The Dataset objects directly support the sklearn helper functions for this.
For example, to split our subset into training and testing we can do the following:
from sklearn.model_selection import train_test_split
train, test = train_test_split(final_subset, train_size=0.5)
print("Train:\n", train, end="\n\n")
print("Test:\n", test)
Train:
CustomDataset [3 groups/rows]
participant recording trial
0 p2 rec_2 trial_1
1 p1 rec_2 trial_1
2 p2 rec_3 trial_1
Test:
CustomDataset [3 groups/rows]
participant recording trial
0 p2 rec_3 trial_2
1 p1 rec_3 trial_2
2 p1 rec_3 trial_1
Such splitting always occurs on a data-point level and can therefore be influenced by grouping.

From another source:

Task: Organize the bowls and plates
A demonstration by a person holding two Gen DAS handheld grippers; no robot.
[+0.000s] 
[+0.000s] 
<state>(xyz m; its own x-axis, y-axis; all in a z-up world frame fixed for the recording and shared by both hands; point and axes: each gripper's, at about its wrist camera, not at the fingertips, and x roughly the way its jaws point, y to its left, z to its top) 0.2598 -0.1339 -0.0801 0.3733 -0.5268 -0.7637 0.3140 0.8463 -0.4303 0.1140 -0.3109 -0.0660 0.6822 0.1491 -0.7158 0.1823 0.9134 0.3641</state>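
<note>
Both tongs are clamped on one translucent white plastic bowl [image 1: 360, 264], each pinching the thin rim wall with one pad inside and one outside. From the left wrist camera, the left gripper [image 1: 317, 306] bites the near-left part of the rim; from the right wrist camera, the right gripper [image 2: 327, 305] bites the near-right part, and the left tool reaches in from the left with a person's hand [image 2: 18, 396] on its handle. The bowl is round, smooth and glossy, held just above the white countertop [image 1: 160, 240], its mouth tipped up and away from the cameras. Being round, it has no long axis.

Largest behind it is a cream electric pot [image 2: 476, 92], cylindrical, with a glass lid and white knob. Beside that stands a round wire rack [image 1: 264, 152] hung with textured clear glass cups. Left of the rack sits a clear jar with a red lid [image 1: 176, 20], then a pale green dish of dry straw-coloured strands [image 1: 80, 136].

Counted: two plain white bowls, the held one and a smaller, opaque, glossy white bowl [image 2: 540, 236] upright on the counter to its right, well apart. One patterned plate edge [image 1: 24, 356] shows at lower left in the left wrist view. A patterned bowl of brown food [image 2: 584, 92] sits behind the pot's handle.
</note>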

If we want to split our datasets into training and testing, but only based on the participants, we can do this:
train, test = train_test_split(final_subset.groupby("participant"), train_size=0.5)
print("Train:\n", train, end="\n\n")
print("Test:\n", test)
Train:
CustomDataset [1 groups/rows]
participant recording trial
participant
p2 p2 rec_2 trial_1
p2 p2 rec_3 trial_1
p2 p2 rec_3 trial_2
Test:
CustomDataset [1 groups/rows]
participant recording trial
participant
p1 p1 rec_2 trial_1
p1 p1 rec_3 trial_1
p1 p1 rec_3 trial_2
In the same way you can use the dataset (grouped or not) with the cross-validation helper functions (KFold is just an example, all should work):
CustomDataset [1 groups/rows]
participant recording trial
participant
p2 p2 rec_2 trial_1
p2 p2 rec_3 trial_1
p2 p2 rec_3 trial_2
CustomDataset [1 groups/rows]
participant recording trial
participant
p1 p1 rec_2 trial_1
p1 p1 rec_3 trial_1
p1 p1 rec_3 trial_2
While this works well, it is not always what we want.

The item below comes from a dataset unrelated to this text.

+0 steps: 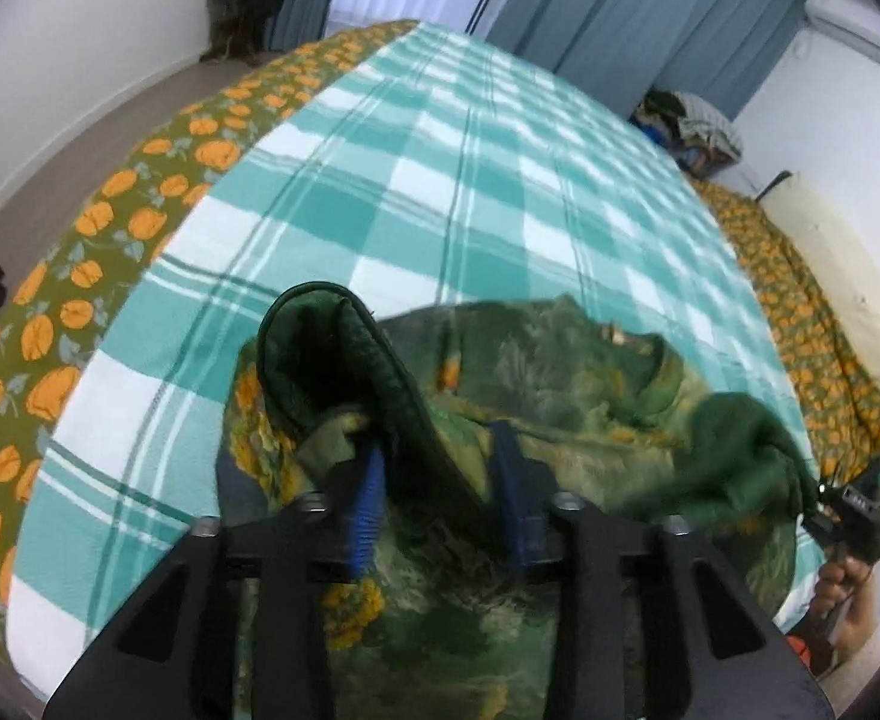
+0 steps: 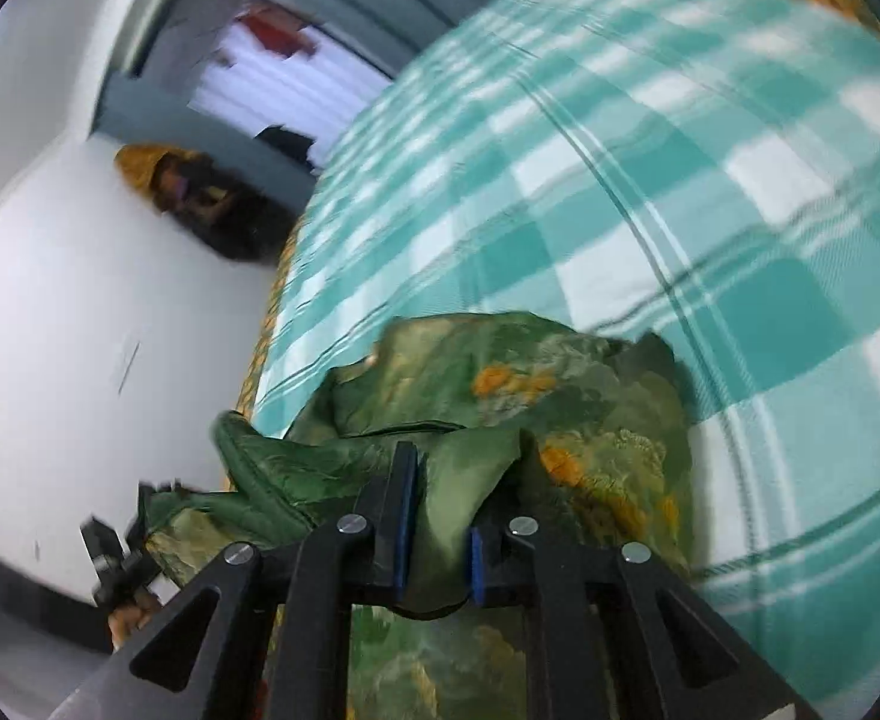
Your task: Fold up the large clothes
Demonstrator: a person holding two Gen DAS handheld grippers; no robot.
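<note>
One bed (image 1: 158, 192) fills both views, its orange-flowered cover showing along the 9 o'clock and 3 o'clock edges in the left view. One teal-and-white checked sheet (image 1: 440, 180) lies spread over it. Two blue-grey curtains (image 1: 650, 18) hang at 12 to 1 o'clock beyond the bed, and one heap of clothes (image 1: 689, 126) sits at 2 o'clock against the wall.

One garment (image 1: 560, 372), green with yellow-orange print, lies bunched on the sheet toward 6 o'clock in both views, its edges lifted by the tools.

Two grippers are in use. The left gripper (image 1: 440, 504) has its blue pads apart with a dark green fold of the garment draped between them; whether it truly pinches the cloth cannot be told. The right gripper (image 2: 440, 534) is clamped on a fold of the garment; in the left view it sits at 4 o'clock with green cloth pulled taut to it.

No containers show.
</note>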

Sometimes, we still want to consider each row a single datapoint, but want to prevent that data of e.g. a single
participant is partially put into train- and partially into the test-split.
For this, we can use GroupKFold in combination with dataset.create_group_labels.
create_group_labels generates a unique identifier for each row/group:
group_labels = final_subset.create_group_labels("participant")
group_labels
['p1', 'p1', 'p1', 'p2', 'p2', 'p2']
They can then be used as the group parameter in GroupKFold (and similar methods).
Now the data of the two participants is never split between train and test set.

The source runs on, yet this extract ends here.